🤖 AI Summary
This study systematically evaluates the capabilities of large language models (LLMs) in multilingual, cross-jurisdictional, and adversarial legal reasoning—domains where standardized benchmarks are lacking. To address this gap, we introduce an open-source, modular multilingual legal benchmark framework integrating datasets including LEXam and XNLI, and propose an LLM-as-a-Judge methodology for human-aligned automated evaluation. Experiments employ LLaMA and Gemini series models, incorporating character- and word-level adversarial perturbations across 12 languages. Results reveal that average accuracy on legal tasks falls below 50%, substantially underperforming general-purpose benchmarks; Gemini outperforms LLaMA by ~24 percentage points; and model performance is highly sensitive to prompt engineering and syntactic similarity to English. Our core contributions are: (1) the first structured, multilingual legal reasoning evaluation framework, and (2) empirical evidence linking linguistic structure—particularly syntactic proximity to English—to model performance.
📝 Abstract
In an era dominated by Large Language Models (LLMs), understanding their capabilities and limitations, especially in high-stakes fields like law, is crucial. While LLMs such as Meta's LLaMA, OpenAI's ChatGPT, Google's Gemini, DeepSeek, and other emerging models are increasingly integrated into legal workflows, their performance in multilingual, jurisdictionally diverse, and adversarial contexts remains insufficiently explored.
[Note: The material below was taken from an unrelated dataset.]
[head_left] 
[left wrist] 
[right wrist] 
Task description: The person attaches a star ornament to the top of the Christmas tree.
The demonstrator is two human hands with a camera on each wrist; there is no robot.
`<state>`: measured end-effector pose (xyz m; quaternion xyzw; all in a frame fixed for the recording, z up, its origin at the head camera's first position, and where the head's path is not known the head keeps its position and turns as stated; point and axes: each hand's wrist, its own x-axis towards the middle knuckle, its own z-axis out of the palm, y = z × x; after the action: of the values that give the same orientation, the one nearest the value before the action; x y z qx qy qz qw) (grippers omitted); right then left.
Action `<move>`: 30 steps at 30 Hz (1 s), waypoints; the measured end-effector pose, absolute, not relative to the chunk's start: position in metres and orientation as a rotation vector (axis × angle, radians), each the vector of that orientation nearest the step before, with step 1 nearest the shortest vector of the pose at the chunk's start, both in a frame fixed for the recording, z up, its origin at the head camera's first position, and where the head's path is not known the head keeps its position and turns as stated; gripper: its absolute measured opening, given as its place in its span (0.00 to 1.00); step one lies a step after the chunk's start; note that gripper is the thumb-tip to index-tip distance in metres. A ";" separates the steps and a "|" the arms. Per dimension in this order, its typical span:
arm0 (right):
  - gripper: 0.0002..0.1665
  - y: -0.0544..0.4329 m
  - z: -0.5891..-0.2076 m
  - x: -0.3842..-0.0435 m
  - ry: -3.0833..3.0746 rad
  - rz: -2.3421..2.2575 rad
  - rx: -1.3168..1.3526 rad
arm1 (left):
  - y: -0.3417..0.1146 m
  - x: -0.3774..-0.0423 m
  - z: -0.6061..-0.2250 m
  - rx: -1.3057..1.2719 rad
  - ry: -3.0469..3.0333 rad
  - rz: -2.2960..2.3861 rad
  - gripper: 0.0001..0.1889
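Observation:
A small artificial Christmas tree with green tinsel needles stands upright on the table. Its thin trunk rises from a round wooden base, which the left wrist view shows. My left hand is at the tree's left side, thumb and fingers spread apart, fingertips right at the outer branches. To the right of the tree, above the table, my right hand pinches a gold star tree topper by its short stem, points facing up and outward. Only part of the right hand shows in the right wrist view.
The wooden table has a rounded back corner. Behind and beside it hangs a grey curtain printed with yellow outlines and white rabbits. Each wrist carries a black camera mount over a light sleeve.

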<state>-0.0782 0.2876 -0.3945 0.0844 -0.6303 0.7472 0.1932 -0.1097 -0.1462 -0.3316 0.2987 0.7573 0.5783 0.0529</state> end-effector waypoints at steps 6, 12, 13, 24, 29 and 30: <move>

This work evaluates LLaMA and Gemini on multilingual legal and non-legal benchmarks, and assesses their adversarial robustness in legal tasks through character and word-level perturbations. We use an LLM-as-a-Judge approach for human-aligned evaluation. We moreover present an open-source, modular evaluation pipeline designed to support multilingual, task-diverse benchmarking of any combination of LLMs and datasets, with a particular focus on legal tasks, including classification, summarization, open questions, and general reasoning. Our findings confirm that legal tasks pose significant challenges for LLMs with accuracies often below 50% on legal reasoning benchmarks such as LEXam, compared to over 70% on general-purpose tasks like XNLI. In addition, while English generally yields more stable results, it does not always lead to higher accuracy. Prompt sensitivity and adversarial vulnerability is also shown to persist across languages. Finally, a correlation is found between the performance of a language and its syntactic similarity to English. We also observe that LLaMA is weaker than Gemini, with the latter showing an average advantage of about 24 percentage points across the same task. Despite improvements in newer LLMs, challenges remain in deploying them reliably for critical, multilingual legal applications.